Młody poseł Koalicji Obywatelskiej został zatrzymany przez policjantów na ul. Głogowskiej w Poznaniu, około godz. 3:00 w nocy, 27 czerwca. Interwencja została nagrana kamerą osobistą policjanta, a następnie udostępniona przez TVP Info w sieci. Funkcjonariusze wyczuli od Sterczewskiego alkohol, dlatego chcieli go przebadać alkomatem. Poseł odmówił poddania się badaniu tłumacząc, że chroni go poselski immunitet.

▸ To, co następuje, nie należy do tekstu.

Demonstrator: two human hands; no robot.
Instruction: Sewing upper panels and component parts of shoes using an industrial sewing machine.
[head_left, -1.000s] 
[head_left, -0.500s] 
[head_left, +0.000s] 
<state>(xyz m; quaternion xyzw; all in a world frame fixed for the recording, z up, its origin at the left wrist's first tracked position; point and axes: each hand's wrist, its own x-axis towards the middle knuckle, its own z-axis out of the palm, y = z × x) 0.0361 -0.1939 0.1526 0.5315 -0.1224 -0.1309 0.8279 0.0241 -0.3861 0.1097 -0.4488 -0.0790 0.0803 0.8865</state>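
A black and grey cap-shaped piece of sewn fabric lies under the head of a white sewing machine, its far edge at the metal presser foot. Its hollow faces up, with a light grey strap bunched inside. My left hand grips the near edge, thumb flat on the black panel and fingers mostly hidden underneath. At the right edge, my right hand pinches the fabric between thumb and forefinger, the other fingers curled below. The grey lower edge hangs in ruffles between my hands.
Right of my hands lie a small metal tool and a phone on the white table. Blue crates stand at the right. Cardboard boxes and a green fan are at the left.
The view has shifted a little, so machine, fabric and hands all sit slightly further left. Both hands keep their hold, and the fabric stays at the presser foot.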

Po kilku minutach dyskusji z policjantami Franciszek Sterczewski przypiął rower w miejscu, w którym miała miejsce interwencja i w dalszą drogę udał się pieszo.
Poseł Sterczewski przeprasza i chce dobrowolnie poddać się karze
Po nagłośnieniu zdarzenia 28 czerwca Franciszek Sterczewski dwukrotnie oficjalnie wypowiedział się na swoim profilu na Twitterze. Przeprosił za swoje zachowanie oraz zobowiązał się do zadośćuczynienia - 5000 zł na rzecz Fundacji Pomocy Ofiarom Wypadków Drogowych Amber.

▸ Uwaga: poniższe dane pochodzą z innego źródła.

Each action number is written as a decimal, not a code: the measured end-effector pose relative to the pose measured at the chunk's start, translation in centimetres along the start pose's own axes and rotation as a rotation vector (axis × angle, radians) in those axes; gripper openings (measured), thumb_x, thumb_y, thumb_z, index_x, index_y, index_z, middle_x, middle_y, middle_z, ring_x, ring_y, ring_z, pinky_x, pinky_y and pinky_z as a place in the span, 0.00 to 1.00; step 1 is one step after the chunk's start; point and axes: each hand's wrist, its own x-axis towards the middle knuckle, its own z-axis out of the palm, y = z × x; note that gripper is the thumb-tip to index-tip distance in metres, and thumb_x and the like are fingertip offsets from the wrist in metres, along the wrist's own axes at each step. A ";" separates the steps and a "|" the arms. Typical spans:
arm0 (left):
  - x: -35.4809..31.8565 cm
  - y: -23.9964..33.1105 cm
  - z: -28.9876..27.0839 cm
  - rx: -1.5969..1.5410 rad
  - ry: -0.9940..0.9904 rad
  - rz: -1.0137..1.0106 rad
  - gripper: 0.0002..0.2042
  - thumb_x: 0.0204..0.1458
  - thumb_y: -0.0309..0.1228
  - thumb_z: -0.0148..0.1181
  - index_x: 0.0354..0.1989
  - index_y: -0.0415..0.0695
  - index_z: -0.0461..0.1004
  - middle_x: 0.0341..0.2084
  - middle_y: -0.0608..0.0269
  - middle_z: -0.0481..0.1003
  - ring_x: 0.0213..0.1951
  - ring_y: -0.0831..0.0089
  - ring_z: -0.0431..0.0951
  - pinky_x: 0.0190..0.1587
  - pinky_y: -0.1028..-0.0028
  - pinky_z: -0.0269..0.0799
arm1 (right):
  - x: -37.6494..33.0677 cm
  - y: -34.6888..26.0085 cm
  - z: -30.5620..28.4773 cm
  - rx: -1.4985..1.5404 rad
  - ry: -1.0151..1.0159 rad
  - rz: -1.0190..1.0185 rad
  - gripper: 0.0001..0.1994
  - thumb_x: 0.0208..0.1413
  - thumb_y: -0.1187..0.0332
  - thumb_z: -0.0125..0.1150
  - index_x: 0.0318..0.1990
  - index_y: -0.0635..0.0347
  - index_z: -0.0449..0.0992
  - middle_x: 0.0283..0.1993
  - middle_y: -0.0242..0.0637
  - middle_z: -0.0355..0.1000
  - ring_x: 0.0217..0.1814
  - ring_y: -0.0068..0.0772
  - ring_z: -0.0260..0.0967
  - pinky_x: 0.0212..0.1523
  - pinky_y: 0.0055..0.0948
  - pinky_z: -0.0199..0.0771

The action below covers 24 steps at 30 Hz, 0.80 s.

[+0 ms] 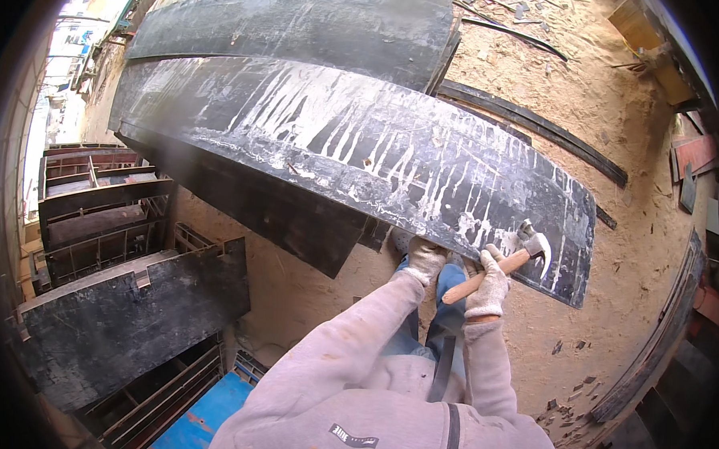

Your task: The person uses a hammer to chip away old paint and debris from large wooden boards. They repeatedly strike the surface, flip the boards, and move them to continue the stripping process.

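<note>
My right hand (488,289), in a pale work glove, is wrapped round the wooden handle of a claw hammer (517,261). The hammer's metal head lies over the right part of a long black panel (372,156) streaked with white drips. Just left of it, my left hand (427,259), also gloved, is closed at the panel's near edge, with its fingertips partly hidden there. The panel is tilted, and its near edge stands over my legs and feet.
Another dark panel (302,22) lies behind. Black framed panels (139,322) are stacked at left, beside a blue sheet (190,428). Long dark strips (544,128) lie on the sandy ground at right, with scattered scraps (572,400) and a reddish board (693,155).
</note>
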 end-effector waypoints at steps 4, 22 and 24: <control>-1.2 1.2 1.0 0.124 0.075 -0.150 0.09 0.46 0.26 0.63 0.36 0.41 0.83 0.34 0.56 0.85 0.36 0.58 0.85 0.40 0.65 0.79 | 0.3 -0.1 0.6 -0.073 0.070 0.037 0.16 0.60 0.78 0.60 0.56 0.61 0.76 0.50 0.40 0.73 0.51 0.40 0.76 0.52 0.45 0.83; -2.7 1.8 -22.3 -0.464 0.417 -0.779 0.44 0.57 0.59 0.62 0.74 0.44 0.55 0.64 0.47 0.69 0.53 0.56 0.79 0.56 0.54 0.76 | 6.4 1.6 -4.6 -0.040 -0.078 0.164 0.20 0.61 0.79 0.57 0.61 0.58 0.69 0.51 0.45 0.73 0.51 0.47 0.76 0.57 0.51 0.81; 0.8 3.3 -25.9 -0.441 0.484 -0.698 0.39 0.58 0.57 0.63 0.71 0.46 0.60 0.60 0.51 0.72 0.52 0.58 0.80 0.54 0.56 0.77 | 9.1 1.7 -6.9 -0.121 -0.055 0.134 0.21 0.60 0.79 0.58 0.61 0.60 0.70 0.52 0.42 0.73 0.52 0.48 0.76 0.59 0.53 0.81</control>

W drugim wpisie Sterczewski ponownie przeprosił za swoje zachowanie i zapowiedział dobrowolne poddanie się karze- „W związku ze swoją nieprzepisową jazdą na rowerze, wysłałem zgłoszenie do Komendy Policji w Poznaniu z wnioskiem o wyjaśnienie sytuacji, dobrowolne uchylenie immunitetu i pociągnięcie do odpowiedzialności. Mój pełnomocnik ustala termin złożenia wyjaśnień”.

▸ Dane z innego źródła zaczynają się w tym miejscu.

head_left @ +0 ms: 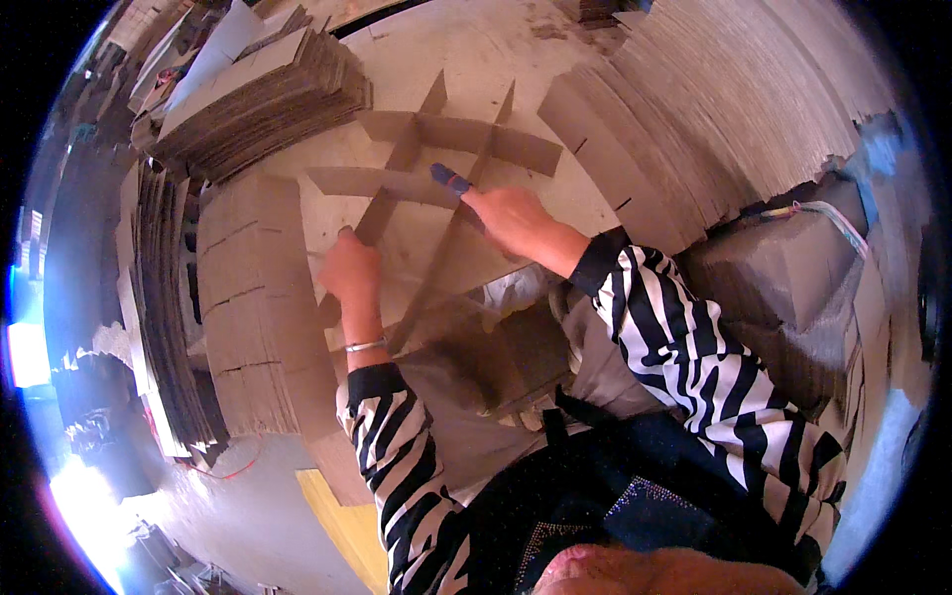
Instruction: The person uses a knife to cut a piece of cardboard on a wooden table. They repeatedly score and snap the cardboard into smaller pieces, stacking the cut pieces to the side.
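A partly interlocked grid of brown cardboard strips (456,132) stands on edge on the board in front of me. Two long strips run away from me, and shorter ones cross them. My left hand (352,270) is closed on the near part of the left long strip, its fingers curled. Over the right long strip, my right hand (511,223) pinches the cardboard close to the nearer cross strip (382,182). Dark covers sit on some of its fingers. Both hands partly hide the strips under them.
Stacks of flat cardboard (268,104) stand at the far left. Slotted cardboard pieces (248,307) are piled left of my hand, and a large stack (714,109) fills the right. A pale board (436,59) lies beneath the grid. Coloured cords (823,208) hang at the right.
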Action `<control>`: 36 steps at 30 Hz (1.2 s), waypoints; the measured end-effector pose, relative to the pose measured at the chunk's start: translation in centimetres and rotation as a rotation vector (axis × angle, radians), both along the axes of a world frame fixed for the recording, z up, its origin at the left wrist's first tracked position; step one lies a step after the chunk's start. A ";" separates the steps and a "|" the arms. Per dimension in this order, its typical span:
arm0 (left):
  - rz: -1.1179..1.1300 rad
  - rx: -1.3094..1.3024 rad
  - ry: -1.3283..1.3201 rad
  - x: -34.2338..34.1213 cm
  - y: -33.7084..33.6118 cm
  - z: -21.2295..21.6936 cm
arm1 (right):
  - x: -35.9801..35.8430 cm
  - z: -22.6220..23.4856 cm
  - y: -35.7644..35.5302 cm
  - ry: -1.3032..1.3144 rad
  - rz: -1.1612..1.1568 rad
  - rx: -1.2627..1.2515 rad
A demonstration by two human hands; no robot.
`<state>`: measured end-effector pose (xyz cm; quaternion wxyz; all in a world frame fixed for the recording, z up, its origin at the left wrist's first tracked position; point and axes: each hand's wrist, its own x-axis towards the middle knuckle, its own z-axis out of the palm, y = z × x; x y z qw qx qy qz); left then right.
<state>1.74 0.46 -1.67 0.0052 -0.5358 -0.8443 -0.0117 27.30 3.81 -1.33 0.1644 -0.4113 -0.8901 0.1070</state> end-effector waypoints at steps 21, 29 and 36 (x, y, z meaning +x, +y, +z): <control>-0.287 0.142 0.111 0.7 2.7 0.9 | -2.1 -0.3 1.8 -0.053 0.024 -0.045; 0.014 0.277 -0.073 -8.8 -3.1 4.0 | 1.8 3.3 4.8 0.285 -0.341 0.206; -0.379 -0.119 -0.672 -0.5 -3.4 1.7 | 0.4 -1.8 5.3 0.144 -0.184 -0.367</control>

Poseł Sterczewski rezygnuje z zasiadania w Parlamentarnym Zespole ds. Bezpieczeństwa Ruchu Drogowego
Poseł Franciszek Sterczewski (KO) zadeklarował, że zrezygnuje z zasiadania w Parlamentarnym Zespole ds. Bezpieczeństwa Ruchu Drogowego - poinformowała jego przewodnicząca Agnieszka Dziemianowicz-Bąk z Lewicy. -"W związku z zachowaniem Posła Franka Sterczewskiego, jako przewodnicząca Parlamentarnego Zespołu ds. Bezpieczeństwa Ruchu Drogowego, zwróciłam się do Posła z oczekiwaniem rezygnacji z zasiadania w Zespole. Poseł Sterczewski zadeklarował taką rezygnację" - napisała na Twitterze Agnieszka Dziemianowicz-Bąk.